# Ensure that it's okay to perform an inverted filter on a table with a trigram
# inverted index that only has a forward statistic collected on the inverted
# column.

exec-ddl
CREATE TABLE a (a TEXT)
----

exec-ddl
CREATE INDEX fwd ON a(a)
----

exec-ddl
CREATE INVERTED INDEX inv ON a(a gin_trgm_ops)
----

# First, check both plans without stats.
opt
SELECT * FROM a WHERE a = 'foo'
----
scan a@fwd
 ├── columns: a:1(string!null)
 ├── constraint: /1/2: [/'foo' - /'foo']
 ├── stats: [rows=10, distinct(1)=1, null(1)=0]
 └── fd: ()-->(1)

opt
SELECT * FROM a WHERE a LIKE '%foo%'
----
select
 ├── columns: a:1(string!null)
 ├── stats: [rows=330, distinct(1)=100, null(1)=0]
 ├── index-join a
 │    ├── columns: a:1(string)
 │    ├── stats: [rows=111.1111]
 │    └── scan a@inv,inverted
 │         ├── columns: rowid:2(int!null)
 │         ├── inverted constraint: /5/2
 │         │    └── spans: ["foo", "foo"]
 │         ├── stats: [rows=111.1111, distinct(5)=100, null(5)=0]
 │         └── key: (2)
 └── filters
      └── a:1 LIKE '%foo%' [type=bool, outer=(1), constraints=(/1: (/NULL - ])]

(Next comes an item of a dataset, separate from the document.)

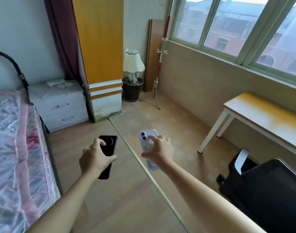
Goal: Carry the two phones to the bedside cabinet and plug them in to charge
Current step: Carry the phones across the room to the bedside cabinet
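My left hand [95,157] grips a black phone [110,145], back side up, its round camera toward the far end. My right hand [159,150] holds a light purple phone [148,134] in a clear case, camera end pointing away from me. Both phones hang above the wooden floor in the middle of the room. The white bedside cabinet [59,105] stands ahead to the left, between the bed and a wardrobe. On its top lies a white power strip [55,82], and thin white cables [44,96] trail down its drawer fronts.
A bed [12,140] with a pink plastic-covered mattress runs along the left. An orange and white wardrobe [101,64] stands behind the cabinet, with a lamp [133,64] and a coat stand [161,56] beyond. A table [264,115] and a black chair [269,185] are on the right.
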`<state>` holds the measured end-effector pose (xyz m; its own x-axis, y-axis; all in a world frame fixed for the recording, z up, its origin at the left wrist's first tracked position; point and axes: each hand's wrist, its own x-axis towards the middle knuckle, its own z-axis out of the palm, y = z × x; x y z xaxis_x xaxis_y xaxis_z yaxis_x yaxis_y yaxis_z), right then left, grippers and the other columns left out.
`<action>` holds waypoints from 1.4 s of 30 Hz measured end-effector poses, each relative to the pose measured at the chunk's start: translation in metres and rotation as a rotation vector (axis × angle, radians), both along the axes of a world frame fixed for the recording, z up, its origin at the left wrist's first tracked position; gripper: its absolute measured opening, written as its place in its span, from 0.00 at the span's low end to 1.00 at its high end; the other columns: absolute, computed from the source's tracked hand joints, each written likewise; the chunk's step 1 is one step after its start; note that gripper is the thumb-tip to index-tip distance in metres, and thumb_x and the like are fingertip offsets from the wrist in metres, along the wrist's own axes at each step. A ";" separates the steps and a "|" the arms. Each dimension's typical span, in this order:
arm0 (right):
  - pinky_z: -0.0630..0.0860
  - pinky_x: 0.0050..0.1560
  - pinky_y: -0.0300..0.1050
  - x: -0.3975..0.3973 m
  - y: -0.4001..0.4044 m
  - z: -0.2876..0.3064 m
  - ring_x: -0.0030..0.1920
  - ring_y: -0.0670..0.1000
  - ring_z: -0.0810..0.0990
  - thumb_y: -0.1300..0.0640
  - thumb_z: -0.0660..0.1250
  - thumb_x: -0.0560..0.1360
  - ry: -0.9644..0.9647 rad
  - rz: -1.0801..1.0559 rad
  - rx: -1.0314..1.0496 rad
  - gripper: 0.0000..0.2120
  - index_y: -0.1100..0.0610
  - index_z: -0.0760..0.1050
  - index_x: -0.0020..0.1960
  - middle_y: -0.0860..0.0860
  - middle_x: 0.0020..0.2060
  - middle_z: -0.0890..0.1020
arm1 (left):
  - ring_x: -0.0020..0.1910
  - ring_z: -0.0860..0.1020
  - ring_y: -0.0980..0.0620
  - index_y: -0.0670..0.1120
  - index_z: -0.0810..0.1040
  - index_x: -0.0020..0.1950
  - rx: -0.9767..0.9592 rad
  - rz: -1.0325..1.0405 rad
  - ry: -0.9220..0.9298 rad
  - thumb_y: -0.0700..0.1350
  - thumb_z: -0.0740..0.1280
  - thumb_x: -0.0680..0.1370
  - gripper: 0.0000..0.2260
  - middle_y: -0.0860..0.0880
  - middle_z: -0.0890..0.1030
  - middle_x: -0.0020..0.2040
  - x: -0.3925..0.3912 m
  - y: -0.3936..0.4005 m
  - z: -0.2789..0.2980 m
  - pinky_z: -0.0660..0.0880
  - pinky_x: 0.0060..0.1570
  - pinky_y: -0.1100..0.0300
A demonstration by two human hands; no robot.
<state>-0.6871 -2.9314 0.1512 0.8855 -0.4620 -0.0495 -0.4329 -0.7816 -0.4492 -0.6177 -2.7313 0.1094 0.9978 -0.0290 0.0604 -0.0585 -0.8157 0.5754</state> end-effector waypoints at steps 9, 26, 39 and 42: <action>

# Inject forward statistics.
exec-ddl
ALTER TABLE a INJECT STATISTICS '[
  {
    "columns": ["a"],
    "created_at": "2018-01-01 1:00:00.00000+00:00",
    "row_count": 1000,
    "distinct_count": 10,
    "null_count": 0,
    "histo_col_type": "VARCHAR",
    "histo_buckets": [
      {
        "distinct_range": 0,
        "num_eq": 10,
        "num_range": 0,
        "upper_bound": "blah"
      },
      {
        "distinct_range": 0,
        "num_eq": 990,
        "num_range": 0,
        "upper_bound": "zooo"
      }
    ]
  }
]'
----

# Check the plan for a forward scan.
opt
SELECT * FROM a WHERE a = 'blah'
----
scan a@fwd
 ├── columns: a:1(string!null)
 ├── constraint: /1/2: [/'blah' - /'blah']
 ├── stats: [rows=10, distinct(1)=1, null(1)=0]
 │   histogram(1)=  0    10
 │                <--- 'blah'
 └── fd: ()-->(1)

# Make sure that this query doesn't have a problem, even though the inverted
# scan could see "forward histogram" data.

opt
SELECT * FROM a WHERE a LIKE '%blah%'
----
select
 ├── columns: a:1(string!null)
 ├── stats: [rows=333.3333, distinct(1)=10, null(1)=0]
 ├── index-join a
 │    ├── columns: a:1(string)
 │    ├── stats: [rows=111.1111]
 │    └── inverted-filter
 │         ├── columns: rowid:2(int!null)
 │         ├── inverted expression: /5
 │         │    ├── tight: false, unique: false
 │         │    ├── union spans: empty
 │         │    └── INTERSECTION
 │         │         ├── span expression
 │         │         │    ├── tight: false, unique: true
 │         │         │    └── union spans: ["bla", "bla"]
 │         │         └── span expression
 │         │              ├── tight: false, unique: false
 │         │              └── union spans: ["lah", "lah"]
 │         ├── stats: [rows=111.1111]
 │         ├── key: (2)
 │         └── scan a@inv,inverted
 │              ├── columns: rowid:2(int!null) a_inverted_key:5(encodedkey!null)
 │              ├── inverted constraint: /5/2
 │              │    └── spans
 │              │         ├── ["bla", "bla"]
 │              │         └── ["lah", "lah"]
 │              └── stats: [rows=111.1111, distinct(2)=111.111, null(2)=0, distinct(5)=100, null(5)=0]
 └── filters
      └── a:1 LIKE '%blah%' [type=bool, outer=(1), constraints=(/1: (/NULL - ])]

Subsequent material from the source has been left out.